Der Fuchs rollte den Topf hin und her und horchte aufmerksam. „Silbermünzen sinds gewiß und wahrhaftig, lauter silberne Münzen sinds!“ sagte er.
 
Das war mehr, als die Krähen erwartet hatten. „Meinst du wirklich, es könnte Silber sein?“ fragten sie, und ihre Augen funkelten vor Begierde; denn so merkwürdig es auch klingen mag, es gibt auf der Welt nichts, was die Krähen mehr lieben, als Silbermünzen.
 
„Hört nur, wie sie klirren!“ sagte der Fuchs und rollte den Topf noch einmal hin und her. „Ich weiß nur nicht, wie wir dazu kommen sollen.“
 
„Nein, das ist wohl unmöglich,“ seufzten die Krähen.
 
Der Fuchs rieb sich den Kopf mit der linken Pfote und überlegte.

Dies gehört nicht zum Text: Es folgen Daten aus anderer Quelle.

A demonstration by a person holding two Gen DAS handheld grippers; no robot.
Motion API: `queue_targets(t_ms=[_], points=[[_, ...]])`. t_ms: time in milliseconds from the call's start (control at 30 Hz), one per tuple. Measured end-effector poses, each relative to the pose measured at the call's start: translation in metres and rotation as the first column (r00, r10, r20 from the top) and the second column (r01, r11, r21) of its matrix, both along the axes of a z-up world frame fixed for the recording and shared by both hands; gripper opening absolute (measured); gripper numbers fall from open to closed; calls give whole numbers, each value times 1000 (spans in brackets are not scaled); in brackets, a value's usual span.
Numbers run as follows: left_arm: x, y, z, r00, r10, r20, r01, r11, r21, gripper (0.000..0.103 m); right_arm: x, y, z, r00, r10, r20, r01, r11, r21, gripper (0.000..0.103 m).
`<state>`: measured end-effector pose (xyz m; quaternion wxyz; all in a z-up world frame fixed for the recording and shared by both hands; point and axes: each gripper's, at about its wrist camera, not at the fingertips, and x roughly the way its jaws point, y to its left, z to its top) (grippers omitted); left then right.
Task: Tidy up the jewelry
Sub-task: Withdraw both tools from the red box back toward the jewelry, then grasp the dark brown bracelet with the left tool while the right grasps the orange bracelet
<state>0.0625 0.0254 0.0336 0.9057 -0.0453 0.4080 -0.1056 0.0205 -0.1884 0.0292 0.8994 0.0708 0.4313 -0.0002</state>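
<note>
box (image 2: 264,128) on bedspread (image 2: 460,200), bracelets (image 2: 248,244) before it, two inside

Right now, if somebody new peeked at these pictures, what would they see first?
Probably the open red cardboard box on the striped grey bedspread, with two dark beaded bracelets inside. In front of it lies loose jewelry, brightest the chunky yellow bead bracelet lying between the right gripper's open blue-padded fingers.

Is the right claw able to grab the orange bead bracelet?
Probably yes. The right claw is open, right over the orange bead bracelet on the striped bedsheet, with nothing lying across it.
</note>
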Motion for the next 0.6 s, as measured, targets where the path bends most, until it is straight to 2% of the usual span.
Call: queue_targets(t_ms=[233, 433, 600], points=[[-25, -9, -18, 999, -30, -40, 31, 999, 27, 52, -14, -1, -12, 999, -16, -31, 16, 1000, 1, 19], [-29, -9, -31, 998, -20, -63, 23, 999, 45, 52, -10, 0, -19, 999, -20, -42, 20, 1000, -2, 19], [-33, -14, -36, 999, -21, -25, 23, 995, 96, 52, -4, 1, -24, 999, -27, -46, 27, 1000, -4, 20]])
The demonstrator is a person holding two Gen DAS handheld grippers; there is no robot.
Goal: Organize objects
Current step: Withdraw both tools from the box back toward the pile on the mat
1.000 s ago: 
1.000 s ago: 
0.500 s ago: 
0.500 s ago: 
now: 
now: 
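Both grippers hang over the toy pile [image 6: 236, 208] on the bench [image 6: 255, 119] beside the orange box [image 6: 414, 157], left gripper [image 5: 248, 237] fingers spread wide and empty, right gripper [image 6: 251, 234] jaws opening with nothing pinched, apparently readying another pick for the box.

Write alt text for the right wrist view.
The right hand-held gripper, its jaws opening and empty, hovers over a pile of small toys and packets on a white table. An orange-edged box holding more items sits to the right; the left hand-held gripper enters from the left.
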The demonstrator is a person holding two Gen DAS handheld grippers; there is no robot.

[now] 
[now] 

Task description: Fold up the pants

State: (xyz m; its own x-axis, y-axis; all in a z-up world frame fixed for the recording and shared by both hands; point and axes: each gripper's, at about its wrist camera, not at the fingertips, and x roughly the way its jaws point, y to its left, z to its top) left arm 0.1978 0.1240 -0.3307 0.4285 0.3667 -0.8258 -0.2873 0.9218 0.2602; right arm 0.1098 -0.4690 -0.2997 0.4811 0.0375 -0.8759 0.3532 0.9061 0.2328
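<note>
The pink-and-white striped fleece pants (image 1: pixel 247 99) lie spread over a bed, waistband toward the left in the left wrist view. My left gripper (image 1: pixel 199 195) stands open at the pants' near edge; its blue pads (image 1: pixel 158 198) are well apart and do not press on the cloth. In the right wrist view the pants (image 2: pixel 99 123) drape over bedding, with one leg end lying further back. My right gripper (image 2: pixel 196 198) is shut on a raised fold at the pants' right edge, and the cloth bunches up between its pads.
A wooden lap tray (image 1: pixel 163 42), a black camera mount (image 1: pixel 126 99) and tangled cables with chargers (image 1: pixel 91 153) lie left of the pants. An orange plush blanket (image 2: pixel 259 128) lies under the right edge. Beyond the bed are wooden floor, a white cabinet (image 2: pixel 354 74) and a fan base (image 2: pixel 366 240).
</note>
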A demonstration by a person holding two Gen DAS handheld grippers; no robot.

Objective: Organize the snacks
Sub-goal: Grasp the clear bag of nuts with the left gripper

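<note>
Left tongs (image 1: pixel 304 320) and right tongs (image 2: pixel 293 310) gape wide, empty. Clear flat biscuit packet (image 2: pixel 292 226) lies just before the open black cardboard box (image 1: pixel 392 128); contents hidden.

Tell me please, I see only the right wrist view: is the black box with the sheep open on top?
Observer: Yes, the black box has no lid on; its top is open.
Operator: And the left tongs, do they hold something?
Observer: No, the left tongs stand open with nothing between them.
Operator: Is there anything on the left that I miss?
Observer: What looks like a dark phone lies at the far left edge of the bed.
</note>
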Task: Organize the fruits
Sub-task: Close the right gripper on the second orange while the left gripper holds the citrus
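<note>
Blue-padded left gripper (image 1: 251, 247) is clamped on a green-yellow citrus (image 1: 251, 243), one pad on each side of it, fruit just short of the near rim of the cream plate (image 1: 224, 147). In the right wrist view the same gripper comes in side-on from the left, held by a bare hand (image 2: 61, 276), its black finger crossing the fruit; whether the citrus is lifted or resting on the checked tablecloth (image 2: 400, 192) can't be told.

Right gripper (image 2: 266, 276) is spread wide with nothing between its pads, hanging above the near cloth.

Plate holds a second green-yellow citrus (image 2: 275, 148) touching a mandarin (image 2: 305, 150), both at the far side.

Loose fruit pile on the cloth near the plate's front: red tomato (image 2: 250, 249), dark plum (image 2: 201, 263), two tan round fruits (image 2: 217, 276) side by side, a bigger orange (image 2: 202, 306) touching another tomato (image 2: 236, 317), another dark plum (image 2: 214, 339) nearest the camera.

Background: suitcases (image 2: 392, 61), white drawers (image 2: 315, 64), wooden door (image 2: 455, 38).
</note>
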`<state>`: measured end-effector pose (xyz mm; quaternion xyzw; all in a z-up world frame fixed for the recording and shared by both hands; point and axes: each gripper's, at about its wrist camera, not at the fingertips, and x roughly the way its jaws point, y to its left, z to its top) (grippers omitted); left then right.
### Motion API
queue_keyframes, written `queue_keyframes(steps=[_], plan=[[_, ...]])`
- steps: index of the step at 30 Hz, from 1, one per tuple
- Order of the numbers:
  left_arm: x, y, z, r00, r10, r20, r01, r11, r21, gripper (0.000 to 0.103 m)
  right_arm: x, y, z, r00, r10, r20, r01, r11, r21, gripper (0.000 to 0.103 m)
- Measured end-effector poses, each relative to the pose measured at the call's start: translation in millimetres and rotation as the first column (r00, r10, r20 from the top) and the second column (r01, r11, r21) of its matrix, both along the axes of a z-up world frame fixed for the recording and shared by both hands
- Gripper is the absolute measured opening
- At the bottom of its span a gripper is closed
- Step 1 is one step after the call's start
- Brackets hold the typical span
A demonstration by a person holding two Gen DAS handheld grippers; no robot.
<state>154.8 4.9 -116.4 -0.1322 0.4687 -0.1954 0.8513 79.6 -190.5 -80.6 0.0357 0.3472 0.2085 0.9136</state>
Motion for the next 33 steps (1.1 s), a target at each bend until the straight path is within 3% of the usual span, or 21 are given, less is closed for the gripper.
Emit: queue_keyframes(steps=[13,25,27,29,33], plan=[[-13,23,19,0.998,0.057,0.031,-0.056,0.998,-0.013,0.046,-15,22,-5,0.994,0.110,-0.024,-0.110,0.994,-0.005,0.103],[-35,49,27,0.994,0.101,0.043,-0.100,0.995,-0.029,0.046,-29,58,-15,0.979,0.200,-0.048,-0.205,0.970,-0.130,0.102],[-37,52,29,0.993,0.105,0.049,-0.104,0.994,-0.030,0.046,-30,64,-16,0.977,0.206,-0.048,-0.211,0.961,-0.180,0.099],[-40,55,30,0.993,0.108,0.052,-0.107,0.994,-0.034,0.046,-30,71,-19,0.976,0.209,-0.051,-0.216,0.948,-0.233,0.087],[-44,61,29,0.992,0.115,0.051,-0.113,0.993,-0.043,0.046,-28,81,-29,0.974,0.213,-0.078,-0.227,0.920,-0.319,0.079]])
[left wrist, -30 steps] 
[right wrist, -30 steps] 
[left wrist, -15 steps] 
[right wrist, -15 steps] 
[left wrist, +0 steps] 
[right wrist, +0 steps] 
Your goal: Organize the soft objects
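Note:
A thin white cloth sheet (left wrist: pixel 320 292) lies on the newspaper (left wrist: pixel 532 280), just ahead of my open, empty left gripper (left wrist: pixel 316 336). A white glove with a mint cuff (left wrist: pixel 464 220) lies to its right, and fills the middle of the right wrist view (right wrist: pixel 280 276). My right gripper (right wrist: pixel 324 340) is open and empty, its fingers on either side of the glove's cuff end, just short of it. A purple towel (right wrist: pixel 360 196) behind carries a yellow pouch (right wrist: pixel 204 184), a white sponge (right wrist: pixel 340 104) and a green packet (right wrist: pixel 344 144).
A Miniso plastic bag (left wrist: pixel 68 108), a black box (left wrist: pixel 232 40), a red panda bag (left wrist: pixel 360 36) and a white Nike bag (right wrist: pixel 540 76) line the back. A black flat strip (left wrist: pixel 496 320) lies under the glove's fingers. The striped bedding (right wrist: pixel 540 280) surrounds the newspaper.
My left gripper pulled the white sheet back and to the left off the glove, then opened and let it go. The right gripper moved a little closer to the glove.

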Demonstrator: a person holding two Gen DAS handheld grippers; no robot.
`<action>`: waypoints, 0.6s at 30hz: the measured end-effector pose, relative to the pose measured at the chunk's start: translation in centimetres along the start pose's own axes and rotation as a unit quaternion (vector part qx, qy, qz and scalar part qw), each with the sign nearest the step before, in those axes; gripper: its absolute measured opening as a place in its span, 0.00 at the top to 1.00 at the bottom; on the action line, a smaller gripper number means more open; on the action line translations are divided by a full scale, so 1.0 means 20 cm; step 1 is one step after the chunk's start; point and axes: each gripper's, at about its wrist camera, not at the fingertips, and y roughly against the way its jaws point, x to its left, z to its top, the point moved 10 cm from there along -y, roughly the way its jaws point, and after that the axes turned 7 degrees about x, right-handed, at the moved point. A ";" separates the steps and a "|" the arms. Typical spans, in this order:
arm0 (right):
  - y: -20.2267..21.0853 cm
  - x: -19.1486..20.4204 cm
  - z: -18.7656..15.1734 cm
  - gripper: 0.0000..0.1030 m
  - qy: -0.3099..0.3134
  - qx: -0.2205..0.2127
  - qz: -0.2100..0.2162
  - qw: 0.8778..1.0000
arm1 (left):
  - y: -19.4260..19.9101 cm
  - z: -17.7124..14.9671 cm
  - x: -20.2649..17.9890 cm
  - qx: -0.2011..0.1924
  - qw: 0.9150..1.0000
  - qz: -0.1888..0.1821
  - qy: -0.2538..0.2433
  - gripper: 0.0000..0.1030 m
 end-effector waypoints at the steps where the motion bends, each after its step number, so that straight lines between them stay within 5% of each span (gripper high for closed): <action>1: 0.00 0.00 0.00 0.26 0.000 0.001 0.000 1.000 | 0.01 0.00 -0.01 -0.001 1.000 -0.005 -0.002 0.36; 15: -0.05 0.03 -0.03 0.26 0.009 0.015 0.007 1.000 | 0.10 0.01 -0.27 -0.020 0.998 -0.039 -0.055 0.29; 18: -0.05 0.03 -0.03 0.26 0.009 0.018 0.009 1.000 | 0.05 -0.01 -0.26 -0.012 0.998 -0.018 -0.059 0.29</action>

Vielleicht könnte es ihm jetzt mit Hilfe der Krähen gelingen, diesen Knirps, der ihm immer wieder entging, in seine Gewalt zu bekommen. „Ich wüßte wohl einen, der uns den Topf öffnen könnte,“ sagte der Fuchs schließlich.
 
„Wen? Wen?“ riefen die Krähen, und in ihrem Eifer flatterten sie wieder in die Grube hinab.
 
„Das will ich euch sagen, wenn ihr mir versprecht, ihn mir nachher auszuliefern,“ sagte der Fuchs.
 
Und nun erzählte er den Krähen von Däumling und sagte, wenn sie ihn auf die Heide hier herausbringen könnten, würde der ihnen den Topf sicher öffnen können. Aber als Lohn für diesen Rat verlange er, daß ihm Däumling überlassen werde, sobald er den Krähen die Silbermünzen verschafft hätte. Die Krähen hatten keinen Grund, Däumling zu verschonen, und gingen ohne weitres auf die Bedingung ein.
 
Dies alles war leicht zu vereinbaren gewesen, schwerer aber war es, zu erfahren, wo der Däumling und die Wildgänse sich befanden. Wind-Eile machte sich selbst mit fünfzehn Krähen auf den Weg und sagte, er werde bald wieder zurück sein. Aber ein Tag um den andern verging, ohne daß die Krähen auf dem Krähenhügel auch nur einen Schein von ihm gesehen hätten.